TASK TO CARRY OUT: Pictures excluded, reproduce exactly the lines below from the one with "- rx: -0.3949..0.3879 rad" through the one with "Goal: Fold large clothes", both included.

____

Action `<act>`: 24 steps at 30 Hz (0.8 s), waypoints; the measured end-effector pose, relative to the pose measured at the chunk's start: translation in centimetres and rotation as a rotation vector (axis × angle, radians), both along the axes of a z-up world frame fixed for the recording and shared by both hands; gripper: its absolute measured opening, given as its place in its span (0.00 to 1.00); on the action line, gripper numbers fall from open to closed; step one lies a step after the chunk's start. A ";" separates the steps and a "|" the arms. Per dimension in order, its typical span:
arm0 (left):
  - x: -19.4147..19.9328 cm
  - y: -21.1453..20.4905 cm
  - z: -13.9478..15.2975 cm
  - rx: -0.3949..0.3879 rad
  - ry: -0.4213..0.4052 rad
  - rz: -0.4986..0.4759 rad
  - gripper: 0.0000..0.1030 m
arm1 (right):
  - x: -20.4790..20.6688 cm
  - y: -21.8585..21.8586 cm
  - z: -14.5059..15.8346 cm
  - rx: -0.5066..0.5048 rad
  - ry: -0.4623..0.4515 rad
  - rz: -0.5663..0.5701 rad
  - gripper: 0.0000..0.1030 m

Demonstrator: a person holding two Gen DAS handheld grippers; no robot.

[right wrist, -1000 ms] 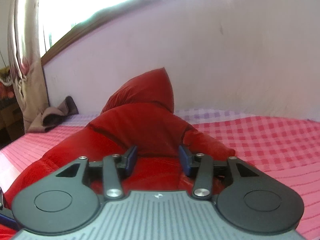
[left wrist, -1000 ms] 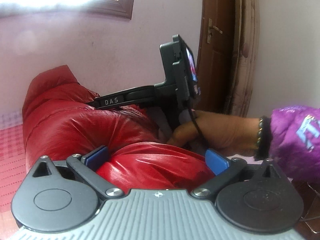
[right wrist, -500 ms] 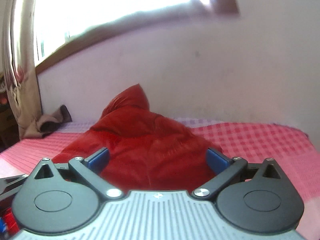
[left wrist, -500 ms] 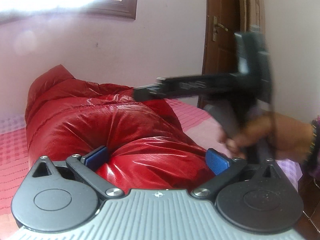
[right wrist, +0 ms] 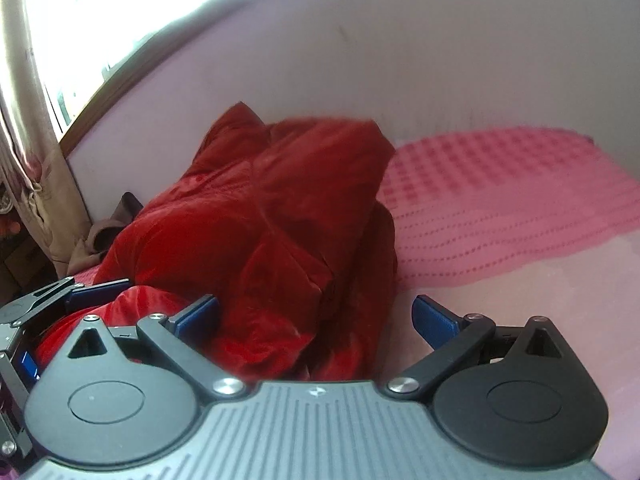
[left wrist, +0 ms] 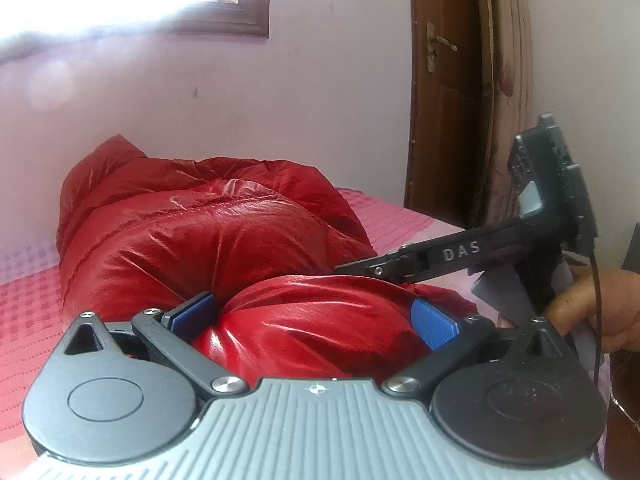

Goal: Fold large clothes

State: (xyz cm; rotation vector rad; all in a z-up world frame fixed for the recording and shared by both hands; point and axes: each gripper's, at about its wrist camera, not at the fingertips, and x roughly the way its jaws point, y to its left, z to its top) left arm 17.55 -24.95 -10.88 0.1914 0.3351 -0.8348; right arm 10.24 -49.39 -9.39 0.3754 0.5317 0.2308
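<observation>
A red puffer jacket (left wrist: 208, 240) lies heaped on a pink checked bed (right wrist: 500, 184), a glossy fold bulging between the wide-spread jaws of the left gripper (left wrist: 314, 316), whose blue pads (left wrist: 434, 322) flank it without pinching. Beyond those jaws to the right, the right gripper (left wrist: 348, 268), lettered "DAS", reaches over the fold. In its own view, the right gripper's jaws stand wide, the jacket ahead and left of them.

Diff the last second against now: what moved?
The right gripper opened, letting go of the red puffer jacket, and drew back off it toward the bed's right edge. The left gripper stayed open around the jacket's near bulge; the jacket still lies on the pink bedspread.
</observation>
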 end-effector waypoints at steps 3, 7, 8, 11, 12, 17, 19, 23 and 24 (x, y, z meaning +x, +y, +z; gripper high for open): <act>0.1 -0.2 0.0 0.007 -0.002 0.003 0.98 | 0.7 -0.3 -0.7 0.028 0.045 0.004 0.99; 0.2 -0.4 0.0 0.015 -0.004 0.009 0.99 | 0.9 -0.1 -1.1 0.024 0.055 0.006 0.99; 0.2 -0.4 0.0 0.019 -0.007 0.009 0.99 | 0.8 0.0 -1.3 0.032 0.057 0.005 0.99; 0.1 -0.5 0.0 0.024 -0.012 0.009 0.99 | 0.8 -0.5 -1.8 0.070 0.066 0.000 1.00; 0.1 -0.4 -0.1 0.024 -0.012 0.009 0.99 | 0.8 -0.5 -1.9 0.078 0.069 -0.001 1.00; 0.1 -0.4 -0.2 0.022 -0.013 0.011 0.99 | 0.9 -0.5 -2.1 0.074 0.072 0.000 1.00; 0.1 -0.2 -0.1 0.014 -0.010 0.010 0.99 | 0.8 -0.4 -2.2 0.076 0.075 0.000 1.00; 0.6 1.3 1.0 -0.072 0.062 -0.004 1.00 | 0.9 -0.4 -2.2 0.084 0.082 0.007 1.00; 0.8 1.9 1.4 -0.103 0.086 -0.001 1.00 | 0.9 -0.4 -2.3 0.087 0.082 0.008 1.00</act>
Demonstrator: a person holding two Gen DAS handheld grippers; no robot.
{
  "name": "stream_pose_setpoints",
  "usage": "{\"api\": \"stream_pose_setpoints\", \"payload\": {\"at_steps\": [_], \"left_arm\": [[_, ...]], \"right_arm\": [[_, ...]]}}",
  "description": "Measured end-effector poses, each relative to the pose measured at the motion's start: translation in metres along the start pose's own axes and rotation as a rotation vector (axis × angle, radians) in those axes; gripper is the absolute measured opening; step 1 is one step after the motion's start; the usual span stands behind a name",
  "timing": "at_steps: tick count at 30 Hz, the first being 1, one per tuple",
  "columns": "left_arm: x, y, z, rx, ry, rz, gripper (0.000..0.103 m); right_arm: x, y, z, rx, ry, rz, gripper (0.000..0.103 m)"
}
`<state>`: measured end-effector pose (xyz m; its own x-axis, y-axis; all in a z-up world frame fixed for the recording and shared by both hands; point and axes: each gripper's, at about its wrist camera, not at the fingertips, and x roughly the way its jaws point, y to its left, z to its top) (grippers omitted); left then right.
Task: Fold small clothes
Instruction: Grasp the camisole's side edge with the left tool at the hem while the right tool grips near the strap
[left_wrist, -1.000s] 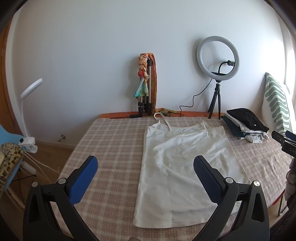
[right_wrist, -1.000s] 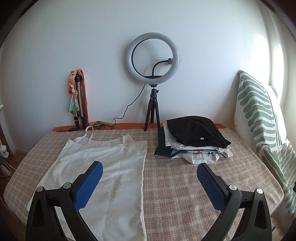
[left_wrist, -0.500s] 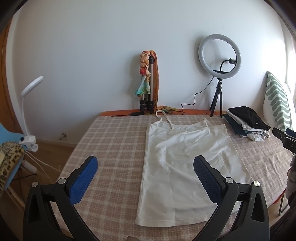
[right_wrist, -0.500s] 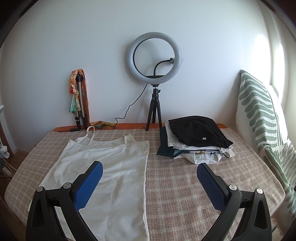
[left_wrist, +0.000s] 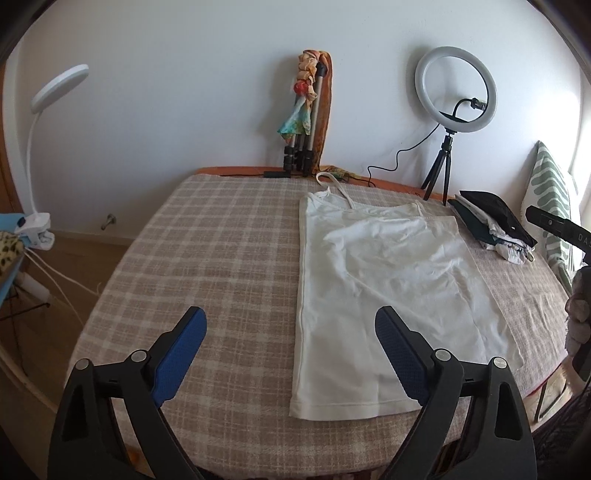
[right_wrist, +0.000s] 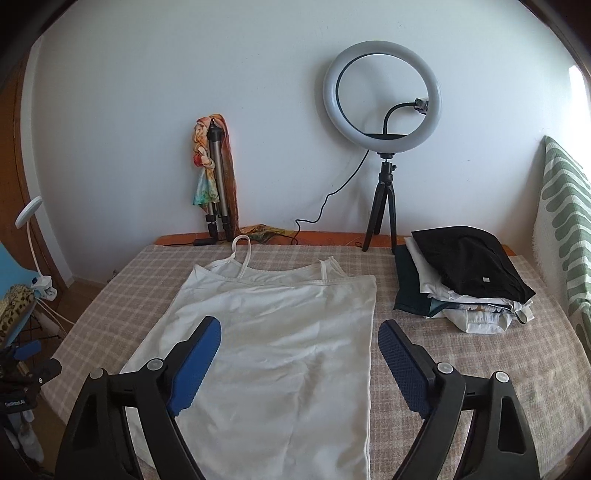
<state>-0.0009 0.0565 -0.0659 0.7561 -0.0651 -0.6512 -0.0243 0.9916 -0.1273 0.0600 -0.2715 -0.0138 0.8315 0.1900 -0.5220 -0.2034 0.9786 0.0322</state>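
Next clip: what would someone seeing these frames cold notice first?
The white camisole spread flat, straps toward the wall, on the checked bedcover draws the eye first. Behind it stand a ring light on a small tripod and, to the right, a pile of clothes topped by a black garment. Both grippers, left and right, hover open, holding nothing.

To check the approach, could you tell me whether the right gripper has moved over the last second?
Yes. The right gripper has shifted left: the ring light sits further right in its view.

White camisole (right_wrist: 280, 343) hem — cut off, perhaps, by the bottom edge
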Motion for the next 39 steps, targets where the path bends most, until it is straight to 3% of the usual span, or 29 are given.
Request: {"api": "stream_pose_setpoints", "payload": {"at_steps": [3,6,9,10,19,24,26,28,34,39], "left_arm": [[0.013,0.007,-0.011,-0.036,0.066,-0.042,0.09],[0.028,0.009,-0.023,-0.045,0.14,-0.079,0.083],[0.037,0.011,-0.031,-0.069,0.194,-0.129,0.074],[0.04,0.012,-0.033,-0.077,0.206,-0.145,0.066],[0.053,0.022,-0.036,-0.117,0.249,-0.187,0.056],[0.063,0.031,-0.04,-0.162,0.28,-0.206,0.052],[0.067,0.034,-0.042,-0.181,0.295,-0.221,0.046],[0.071,0.035,-0.043,-0.19,0.31,-0.23,0.041],[0.078,0.04,-0.046,-0.225,0.328,-0.265,0.038],[0.08,0.038,-0.046,-0.241,0.336,-0.305,0.036]], "right_arm": [[0.013,0.016,0.007,-0.047,0.0,0.068,0.089],[0.038,0.031,0.021,-0.088,0.04,0.098,0.084],[0.071,0.044,0.036,-0.087,0.097,0.152,0.078],[0.082,0.049,0.041,-0.082,0.114,0.172,0.078],[0.174,0.096,0.065,-0.057,0.266,0.277,0.064],[0.227,0.131,0.076,-0.034,0.375,0.352,0.049],[0.25,0.148,0.078,-0.035,0.418,0.367,0.044],[0.271,0.163,0.077,-0.056,0.449,0.348,0.043],[0.324,0.197,0.072,-0.097,0.535,0.294,0.037],[0.35,0.217,0.064,-0.187,0.582,0.189,0.037]]}}
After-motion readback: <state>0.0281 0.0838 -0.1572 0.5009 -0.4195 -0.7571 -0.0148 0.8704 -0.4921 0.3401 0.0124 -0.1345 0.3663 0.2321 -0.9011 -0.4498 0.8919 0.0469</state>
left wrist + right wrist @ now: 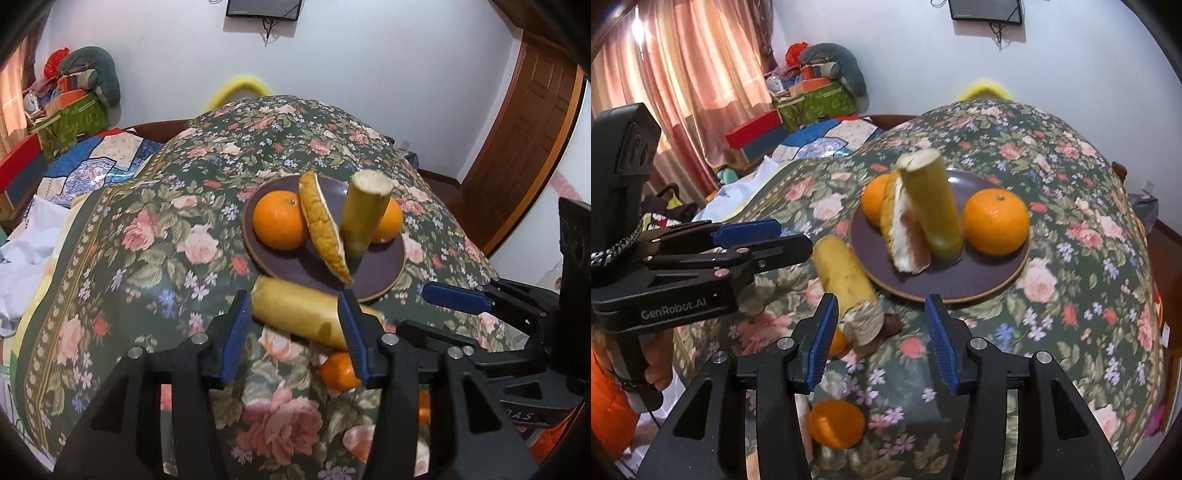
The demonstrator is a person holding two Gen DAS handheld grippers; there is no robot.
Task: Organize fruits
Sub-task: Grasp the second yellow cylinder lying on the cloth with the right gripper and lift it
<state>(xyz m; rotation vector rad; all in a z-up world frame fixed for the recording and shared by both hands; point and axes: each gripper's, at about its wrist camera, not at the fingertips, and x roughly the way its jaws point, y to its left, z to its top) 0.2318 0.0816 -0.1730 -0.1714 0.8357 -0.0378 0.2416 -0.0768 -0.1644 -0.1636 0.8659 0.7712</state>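
Surfaces you're working over: cloth, glazed plate, plastic pads.
Your tablecloth looks printed floral cloth, faintly sheened; plate glossy smooth; at its 3 o'clock, orange shiny, dimpled; gripper pads ribbed blue plastic.

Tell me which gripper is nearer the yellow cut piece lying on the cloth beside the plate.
Left. The left gripper straddles the yellow piece, jaws open. The right gripper hangs further right, piece just outside its left finger.
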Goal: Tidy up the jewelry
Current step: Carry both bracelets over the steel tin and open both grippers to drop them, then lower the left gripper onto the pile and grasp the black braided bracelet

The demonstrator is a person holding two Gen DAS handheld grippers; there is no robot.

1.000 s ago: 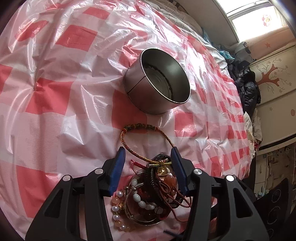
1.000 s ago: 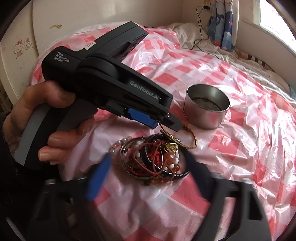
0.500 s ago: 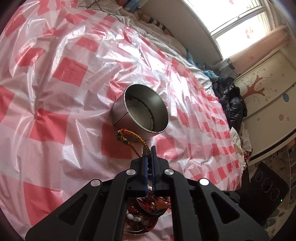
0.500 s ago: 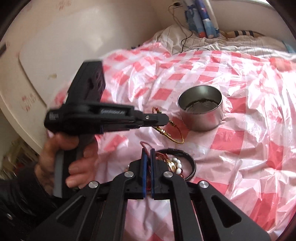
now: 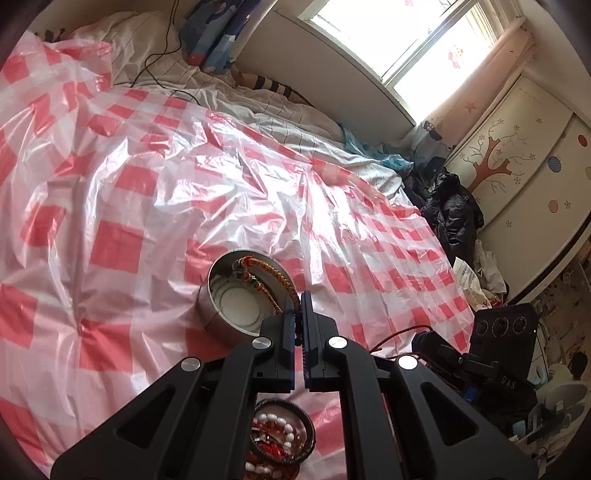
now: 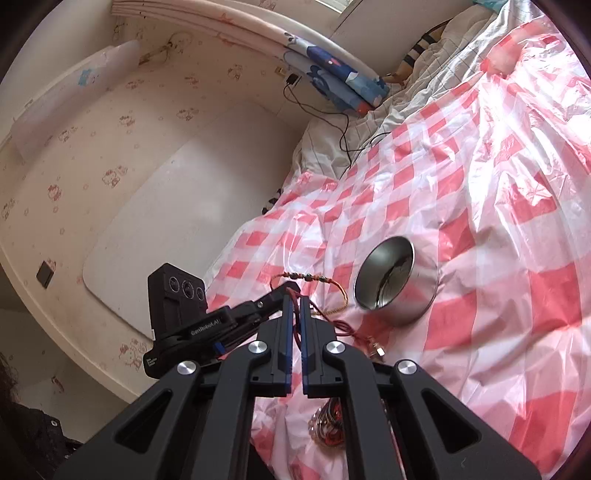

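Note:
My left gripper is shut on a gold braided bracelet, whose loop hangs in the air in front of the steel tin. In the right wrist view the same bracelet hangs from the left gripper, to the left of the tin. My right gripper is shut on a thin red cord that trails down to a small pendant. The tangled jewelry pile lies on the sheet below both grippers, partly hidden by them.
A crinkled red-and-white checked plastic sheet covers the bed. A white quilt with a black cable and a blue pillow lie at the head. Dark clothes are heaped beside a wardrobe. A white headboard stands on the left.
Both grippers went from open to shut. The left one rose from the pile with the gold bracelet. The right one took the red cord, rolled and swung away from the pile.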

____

RESULT OF THE EXERCISE:
  - rx: -0.3949..0.3879 rad
  - ry: -0.4213..0.4052 rad
  - rz: -0.4986..0.4759 rad
  - gripper: 0.0000..0.1030 m
arm1 (right):
  - x: -20.4790..20.6688 cm
  - y: -21.8585..21.8586 cm
  - z: -14.5059..15.8346 cm
  - rx: -0.5066..0.5048 rad
  - ry: -0.4623..0.4515 rad
  - rz: -0.5663..0.5701 rad
  - gripper: 0.0000..0.1030 m

Demonstrator: a person holding two Gen DAS handheld grippers; no robot.

[right wrist, -1000 ms] 
[left wrist, -1000 ms] 
[right wrist, -500 ms] 
[left wrist, -500 ms] 
[right wrist, +0 ms] 
[left wrist, +0 ms] 

Goal: Fold large clothes

The output for this exercise is complete.